(What the task requires): When you copy the data, keep every word exactly as it is and leave the pictures out.

*** Recorded data ***

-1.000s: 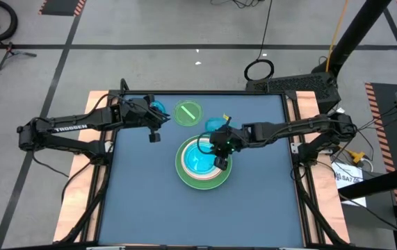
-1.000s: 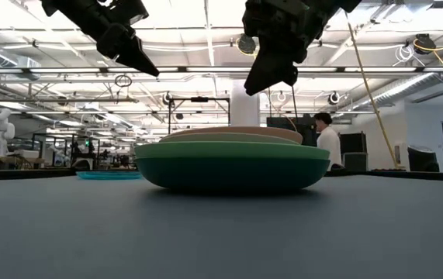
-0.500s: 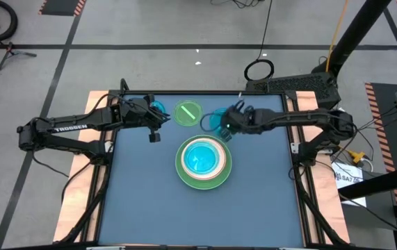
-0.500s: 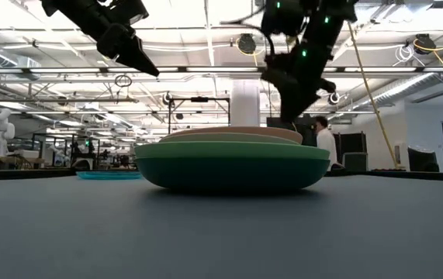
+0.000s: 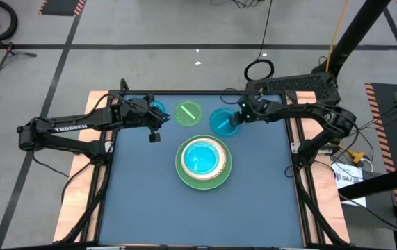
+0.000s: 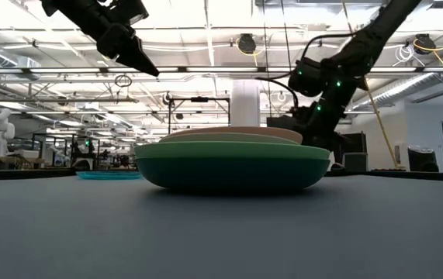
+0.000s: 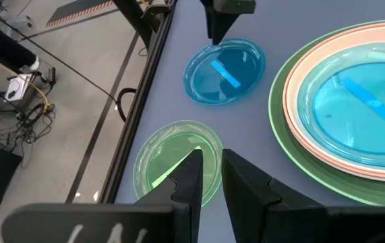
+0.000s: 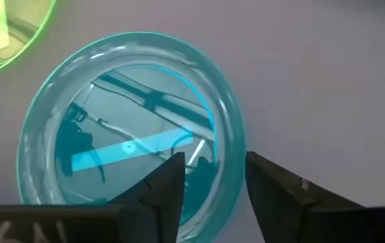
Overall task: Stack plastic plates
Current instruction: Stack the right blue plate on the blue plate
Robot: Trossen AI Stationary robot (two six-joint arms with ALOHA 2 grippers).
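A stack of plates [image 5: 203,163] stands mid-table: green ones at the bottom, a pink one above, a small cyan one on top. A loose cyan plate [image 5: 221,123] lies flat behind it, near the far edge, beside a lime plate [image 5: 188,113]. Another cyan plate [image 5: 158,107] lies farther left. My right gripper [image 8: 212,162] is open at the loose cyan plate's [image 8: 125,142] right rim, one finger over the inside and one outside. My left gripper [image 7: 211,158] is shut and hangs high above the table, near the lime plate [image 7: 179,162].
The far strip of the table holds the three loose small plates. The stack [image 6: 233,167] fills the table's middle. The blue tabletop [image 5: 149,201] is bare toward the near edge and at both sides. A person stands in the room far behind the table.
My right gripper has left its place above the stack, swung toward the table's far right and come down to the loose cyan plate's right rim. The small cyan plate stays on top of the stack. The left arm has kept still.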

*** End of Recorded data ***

(Exercise solution):
-1.000s: 
-1.000s: 
-0.500s: 
-0.500s: 
+0.000s: 
+0.000s: 
+0.000s: 
+0.000s: 
Overall task: Stack plastic plates
Current instruction: Stack the right blue plate on the blue plate
Robot: Trossen AI Stationary robot (two six-joint arms with ALOHA 2 grippers).
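A stack of plates [image 5: 203,163] stands mid-table: green ones at the bottom, a pink one above, a small cyan one on top. A loose cyan plate [image 5: 221,123] lies flat behind it, near the far edge, beside a lime plate [image 5: 188,113]. Another cyan plate [image 5: 158,107] lies farther left. My right gripper [image 8: 212,162] is open at the loose cyan plate's [image 8: 125,142] right rim, one finger over the inside and one outside. My left gripper [image 7: 211,158] is shut and hangs high above the table, near the lime plate [image 7: 179,162].
The far strip of the table holds the three loose small plates. The stack [image 6: 233,167] fills the table's middle. The blue tabletop [image 5: 149,201] is bare toward the near edge and at both sides. A person stands in the room far behind the table.
My right gripper has left its place above the stack, swung toward the table's far right and come down to the loose cyan plate's right rim. The small cyan plate stays on top of the stack. The left arm has kept still.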

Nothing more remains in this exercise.